針子達が張り切ったみたいで、今度は鎧もどきも作るとか。そのうち兜もできそうと笑ったら、すでに計画していた。レオンが楽しそうだし、ランドルフ様も気に入っているようだから。好きにさせましょう。
二週間も経てば、王宮へ差し入れを持っていく日が近づいた。用意したのは、ヘンリック様と食べる昼食とお菓子よ。お菓子は、文官の方々と食べる分に加えて、王太后陛下にお渡しする分も必要なの。きっと楽しみにしておられるわ。
ドライフルーツを多めに載せたカップケーキと、前世の記憶を駆使したアイスボックスクッキー。白と黒が渦巻きになったクッキーは、やや厚くてふっくら仕上げた。硬いのも好きだけれど、差し入れは相手に合わせないとね。
マルレーネ様は小さく割って、口に入る大きさを食べる。硬いと粉が落ちてしまうから、柔らかめのほうがいいと思ったの。それぞれを籠に詰めたので、荷物は三つ。
「レオン、それは置いていきましょうか」
「やっ」
即答で断られる。鍛錬ごっこで使う布製の剣を持っていく気でいた。どう説得すればいいかしら。
「ルイーゼ姫様と遊ぶでしょう?」
「うん」
「姫様に剣を向けるのは失礼よ」
「きし、ちゅるぎ、ここ」
騎士だから帯剣すると言いたいみたい。間違っていないけれど、参ったわね。
「でも抜き身だから失礼……え?」
鞘がないのはダメと言いかけて、よく見たら布のカバーに入っている。あれ、鞘かも……。張り切った針子の一人が、作ってくれたとリリーが耳打ちした。鞘に入っているなら仕方ない。
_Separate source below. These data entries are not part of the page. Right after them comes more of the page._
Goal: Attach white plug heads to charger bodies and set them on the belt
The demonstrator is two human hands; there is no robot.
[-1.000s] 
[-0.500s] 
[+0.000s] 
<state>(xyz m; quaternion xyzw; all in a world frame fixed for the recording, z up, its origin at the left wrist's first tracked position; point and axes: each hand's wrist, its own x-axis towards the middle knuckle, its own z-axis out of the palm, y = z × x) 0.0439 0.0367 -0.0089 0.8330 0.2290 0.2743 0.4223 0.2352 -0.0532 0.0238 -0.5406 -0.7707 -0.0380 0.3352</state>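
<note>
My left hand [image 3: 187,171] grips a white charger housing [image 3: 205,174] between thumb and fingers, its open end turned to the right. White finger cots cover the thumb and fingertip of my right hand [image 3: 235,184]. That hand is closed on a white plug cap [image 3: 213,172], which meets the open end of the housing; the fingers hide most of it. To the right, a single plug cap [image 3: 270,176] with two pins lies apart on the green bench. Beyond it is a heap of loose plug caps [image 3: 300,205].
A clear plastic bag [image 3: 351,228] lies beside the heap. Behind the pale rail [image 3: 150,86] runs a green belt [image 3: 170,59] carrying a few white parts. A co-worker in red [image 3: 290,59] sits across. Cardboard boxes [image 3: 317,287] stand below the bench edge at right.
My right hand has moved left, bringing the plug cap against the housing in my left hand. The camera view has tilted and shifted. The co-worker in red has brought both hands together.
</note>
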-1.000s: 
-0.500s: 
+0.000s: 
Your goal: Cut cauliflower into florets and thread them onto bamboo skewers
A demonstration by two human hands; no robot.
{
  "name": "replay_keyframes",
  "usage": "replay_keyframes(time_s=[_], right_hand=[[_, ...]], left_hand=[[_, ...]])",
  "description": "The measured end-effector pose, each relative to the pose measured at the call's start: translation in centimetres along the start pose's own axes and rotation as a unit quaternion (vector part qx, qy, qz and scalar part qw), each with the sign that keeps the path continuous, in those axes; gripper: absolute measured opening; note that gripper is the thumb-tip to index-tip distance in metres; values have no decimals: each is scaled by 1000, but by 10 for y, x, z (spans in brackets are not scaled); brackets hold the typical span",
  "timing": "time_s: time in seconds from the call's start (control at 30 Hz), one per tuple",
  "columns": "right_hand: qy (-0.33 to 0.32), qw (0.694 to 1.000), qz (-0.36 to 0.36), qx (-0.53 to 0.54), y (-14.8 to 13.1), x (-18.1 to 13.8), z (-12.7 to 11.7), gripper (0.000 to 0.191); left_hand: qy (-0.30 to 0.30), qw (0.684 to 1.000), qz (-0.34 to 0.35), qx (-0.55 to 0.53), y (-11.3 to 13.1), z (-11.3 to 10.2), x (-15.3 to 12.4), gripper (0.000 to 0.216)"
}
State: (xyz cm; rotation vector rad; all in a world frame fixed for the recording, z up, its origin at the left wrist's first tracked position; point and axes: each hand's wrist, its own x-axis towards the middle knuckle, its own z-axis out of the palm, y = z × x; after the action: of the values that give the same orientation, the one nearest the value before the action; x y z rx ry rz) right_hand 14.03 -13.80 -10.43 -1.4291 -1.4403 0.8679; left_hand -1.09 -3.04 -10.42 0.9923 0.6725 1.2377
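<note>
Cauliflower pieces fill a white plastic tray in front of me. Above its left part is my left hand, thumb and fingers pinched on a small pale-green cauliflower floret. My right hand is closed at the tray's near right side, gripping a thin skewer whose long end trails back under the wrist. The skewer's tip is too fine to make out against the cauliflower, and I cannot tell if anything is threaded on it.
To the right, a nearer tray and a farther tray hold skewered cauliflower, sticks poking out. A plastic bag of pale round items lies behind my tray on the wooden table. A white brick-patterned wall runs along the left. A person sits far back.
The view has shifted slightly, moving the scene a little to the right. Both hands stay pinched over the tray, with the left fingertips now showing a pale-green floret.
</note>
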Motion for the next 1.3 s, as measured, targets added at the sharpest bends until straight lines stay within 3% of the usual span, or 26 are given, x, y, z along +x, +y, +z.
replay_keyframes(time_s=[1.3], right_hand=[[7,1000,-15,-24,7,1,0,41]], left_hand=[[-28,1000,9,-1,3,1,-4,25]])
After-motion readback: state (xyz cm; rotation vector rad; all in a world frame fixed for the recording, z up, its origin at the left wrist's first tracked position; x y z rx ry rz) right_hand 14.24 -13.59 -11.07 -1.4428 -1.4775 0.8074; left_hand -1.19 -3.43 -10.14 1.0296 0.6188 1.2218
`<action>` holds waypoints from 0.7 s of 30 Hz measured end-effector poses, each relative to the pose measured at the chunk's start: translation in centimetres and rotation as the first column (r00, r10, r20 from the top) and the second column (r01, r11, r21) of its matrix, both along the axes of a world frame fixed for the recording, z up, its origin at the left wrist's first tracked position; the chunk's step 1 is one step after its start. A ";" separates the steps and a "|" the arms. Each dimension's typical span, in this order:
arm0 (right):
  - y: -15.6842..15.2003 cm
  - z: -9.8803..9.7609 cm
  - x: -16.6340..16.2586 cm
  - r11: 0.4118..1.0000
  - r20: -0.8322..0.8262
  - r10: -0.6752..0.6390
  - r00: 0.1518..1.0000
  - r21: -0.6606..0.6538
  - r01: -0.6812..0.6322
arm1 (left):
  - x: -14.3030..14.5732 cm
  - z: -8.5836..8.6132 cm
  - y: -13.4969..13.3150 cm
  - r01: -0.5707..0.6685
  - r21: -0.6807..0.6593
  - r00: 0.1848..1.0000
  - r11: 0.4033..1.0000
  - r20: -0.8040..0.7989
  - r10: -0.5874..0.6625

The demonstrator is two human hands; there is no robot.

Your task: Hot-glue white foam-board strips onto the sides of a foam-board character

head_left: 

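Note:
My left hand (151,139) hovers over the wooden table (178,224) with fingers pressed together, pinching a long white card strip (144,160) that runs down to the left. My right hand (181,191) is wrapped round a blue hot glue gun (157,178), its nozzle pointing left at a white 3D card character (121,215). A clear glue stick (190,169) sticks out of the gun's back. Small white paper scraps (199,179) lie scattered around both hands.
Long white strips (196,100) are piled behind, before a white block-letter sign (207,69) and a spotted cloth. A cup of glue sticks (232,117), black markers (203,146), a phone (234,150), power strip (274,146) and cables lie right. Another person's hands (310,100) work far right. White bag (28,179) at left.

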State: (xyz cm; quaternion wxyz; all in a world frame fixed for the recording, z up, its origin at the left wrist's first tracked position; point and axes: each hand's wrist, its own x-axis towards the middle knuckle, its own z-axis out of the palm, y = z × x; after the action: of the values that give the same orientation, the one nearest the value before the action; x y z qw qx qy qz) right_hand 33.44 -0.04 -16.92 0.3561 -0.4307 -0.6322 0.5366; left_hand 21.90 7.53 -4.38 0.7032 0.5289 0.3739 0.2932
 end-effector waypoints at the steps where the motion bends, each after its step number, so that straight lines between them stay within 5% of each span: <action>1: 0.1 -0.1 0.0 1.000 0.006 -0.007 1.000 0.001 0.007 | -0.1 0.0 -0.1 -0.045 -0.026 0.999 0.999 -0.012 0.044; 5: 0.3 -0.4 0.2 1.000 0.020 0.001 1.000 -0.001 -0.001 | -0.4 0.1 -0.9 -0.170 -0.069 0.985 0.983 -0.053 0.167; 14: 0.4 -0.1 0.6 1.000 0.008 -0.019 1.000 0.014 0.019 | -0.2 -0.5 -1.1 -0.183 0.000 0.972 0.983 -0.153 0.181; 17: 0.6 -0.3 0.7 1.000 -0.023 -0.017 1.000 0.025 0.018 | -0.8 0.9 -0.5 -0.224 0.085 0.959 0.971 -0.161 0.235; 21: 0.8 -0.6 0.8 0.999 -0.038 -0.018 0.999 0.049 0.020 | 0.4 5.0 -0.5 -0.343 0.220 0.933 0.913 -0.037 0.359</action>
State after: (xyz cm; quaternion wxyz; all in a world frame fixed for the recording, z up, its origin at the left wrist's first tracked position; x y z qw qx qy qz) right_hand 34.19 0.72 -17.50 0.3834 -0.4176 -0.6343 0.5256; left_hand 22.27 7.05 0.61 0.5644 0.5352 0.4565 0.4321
「わかったわ。絶対に抜かない、叩かない。これを約束してね」
「うん」
迷ったランドルフ様は、レオンが持っていくならと布の剣を手に持った。忠義はありがたいけれど、置いて行ってもいいのよ? 口に出せない気持ちを眼差しに込めたけれど、ランドルフ様には早かったみたい。読み取れなかったようで、レオンと馬車に乗り込んだ。